Friday, 10 May 2013

The City as a Growth Machine


The City as a Growth Machine by Logan and Molotch                                        

"The growth machine idea makes a substantive argument about the empirical substance of U.S. urban regimes. It asserts that virtually every city (and state) government is a growth machine and long has been. It asserts that this puts localities in chronic competition with one another in ways that harm the vast majority of their citizens as well as their environments. It anticipates an ideological structure that naturalizes growth goals as a background assumption of civic life. In a social science realm where successful empirical generalizations have been few, the growth machine idea robustly and usefully describes reality."

Logan and Molotch argue that certain actors in the city – who have seemingly disparate interests – team up over the shared need to promote and enhance growth in their city. Real estate developers, financiers, real estate agents, business leaders, sport team- and local newspaper-owners all join forces in a political machine to promote growth largely through enhancing the exchange value of land. This is because revenue-enhancing land-development projects are still the best way to raise revenue for the city given the recurrent dependence by local area jurisdictions on the property tax. Conflicts arise, however, when other stakeholders place a different ‘value’ on land. All these actors can emerge to challenge the growth machine’s use value of lands in their jurisdiction. As such, understanding the politics of place is fundamentally linked to this conflict over the ‘exchange’ versus ‘use’ value of land.


The authors argue that in any locality, land-based elites (people who profit directly or indirectly from the increasing value of land) try to promote growth in order to increase the value of their land interests. For them, the city is a growth machine. And to the extent that these land-based elites are also able to control political discussion and actions, policies and plans that promote growth take precedence over other possible policies. Furthermore growth-oriented policies are framed in such a way that the city as a whole is portrayed as benefiting while the reality of growth benefits is not nearly so widely distributed. This is an interesting framework to examine the politics of cities, towns and suburban communities. Borrowing Marxian terms while expanding the framework, Logan and Molotch discuss the tension between “exchange value” and “use value” and the actors tied to each. Exchange value is gained by making money off the land, whereas use value comes from people actually using the land and communities attached to it as part of their daily lives. The “growth machine” concept is central to their work because they argue that it is those for whom “the city is their business” that are dominant in the shaping and governance of cities and that this is thriving globally, informed by the logic of free-market capitalism.

Even though the capital and political cards are certainly stacked in favor of growth, the conflicts that arise between those whose interests are exchange value and those who are seeking use value make a place what it is. Furthermore, although difficult, those who live and use a place can shape and even change the course of growth. It is in this that Logan and Molotch do not see the growth machine is an omnipotent force. A major problem is the predominating doctrine of “value-free development”—the underlying assumption of the growth machine that the free market should decide what is produced and where it is produced. This assumption disregards any consideration of the value of the product or venture to the community and the social consequences of its production. Instead it is uncritically accepted that all growth is good and will bring value to the community, increase job opportunities, and expand the tax base and all that that entails. This is not just a belief held by conservative developers and politicians. More often than not it goes unquestioned by liberals and progressives, labor, and even residents who will bear the brunt of its negative consequences.

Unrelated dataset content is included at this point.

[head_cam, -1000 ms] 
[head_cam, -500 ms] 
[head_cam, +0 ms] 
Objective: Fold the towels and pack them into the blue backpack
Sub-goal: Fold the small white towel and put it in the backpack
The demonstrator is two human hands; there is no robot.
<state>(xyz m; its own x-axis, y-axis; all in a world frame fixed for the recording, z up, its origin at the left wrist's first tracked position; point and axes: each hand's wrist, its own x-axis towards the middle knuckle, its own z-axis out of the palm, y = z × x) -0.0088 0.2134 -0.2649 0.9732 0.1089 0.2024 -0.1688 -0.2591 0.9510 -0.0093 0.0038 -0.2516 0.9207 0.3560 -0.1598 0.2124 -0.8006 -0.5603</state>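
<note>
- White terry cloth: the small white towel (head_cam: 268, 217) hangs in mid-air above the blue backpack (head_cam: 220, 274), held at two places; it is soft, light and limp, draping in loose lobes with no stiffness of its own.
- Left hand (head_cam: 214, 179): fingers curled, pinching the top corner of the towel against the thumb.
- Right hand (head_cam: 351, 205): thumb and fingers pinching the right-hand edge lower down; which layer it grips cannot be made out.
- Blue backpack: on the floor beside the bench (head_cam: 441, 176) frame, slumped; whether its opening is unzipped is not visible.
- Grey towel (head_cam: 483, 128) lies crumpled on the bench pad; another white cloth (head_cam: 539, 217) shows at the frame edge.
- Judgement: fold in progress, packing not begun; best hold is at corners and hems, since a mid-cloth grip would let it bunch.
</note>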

As prevalent as the “all growth is good” agenda is, in many cases it simply is not true. Logan Molotch point out that it’s hard enough for cities to coordinate the most basic services (e.g., schools, health and safety, environmental protections) competently, much less manage the impacts of the growth machine. They evaluate the effects of growth on fiscal health, employment, job and income mobility, eliminating social problems, the environment, accommodating natural population increases, and satisfying public tastes—that the growth machine is often toted as benefiting. They conclude that, “Some of these claims, for some times and places, are true. … Nevertheless, for many places and times, growth is at best a mixed blessing and the growth machine’s claims are merely legitimating ideology, not accurate descriptions of reality”. For example, Logan and Molotch find that in most cases growth does not create jobs, it merely distributes them; and social problems are not reduced, instead class and racial inequalities are often exacerbated by growth policies.

In terms of resistance to this sort of value-free city building, “there is precious little evidence” of such resistance. He further argues that it is especially difficult to organize opposition in the neighborhoods of those most negatively affected by the growth machine—poor people—because the organizations that represent their interests are ineffective and “low-income people are difficult to mobilize; their day-to-day marginality makes it hard for them to contribute time or funds”.

Those who do challenge the growth machine must be mindful of the different strategies governments use to control them. “When residents’ claims on behalf of use values threaten to undermine growth, government can turn back the challenge, either by invoking police power or by distracting dissidents with payoffs (for example, relocation allowances to displaced tenants)”. To question the growth machine as someone within the political mainstream is to potentially kill one’s political career. Logan and Molotch argue, “To question the wisdom of growth for any specific locality is to threaten a benefit transfer and the interests of those who gain from it”. Politicians who question the growth machine are disciplined by the denial of funds and the funding of opposition by business interests and bad press.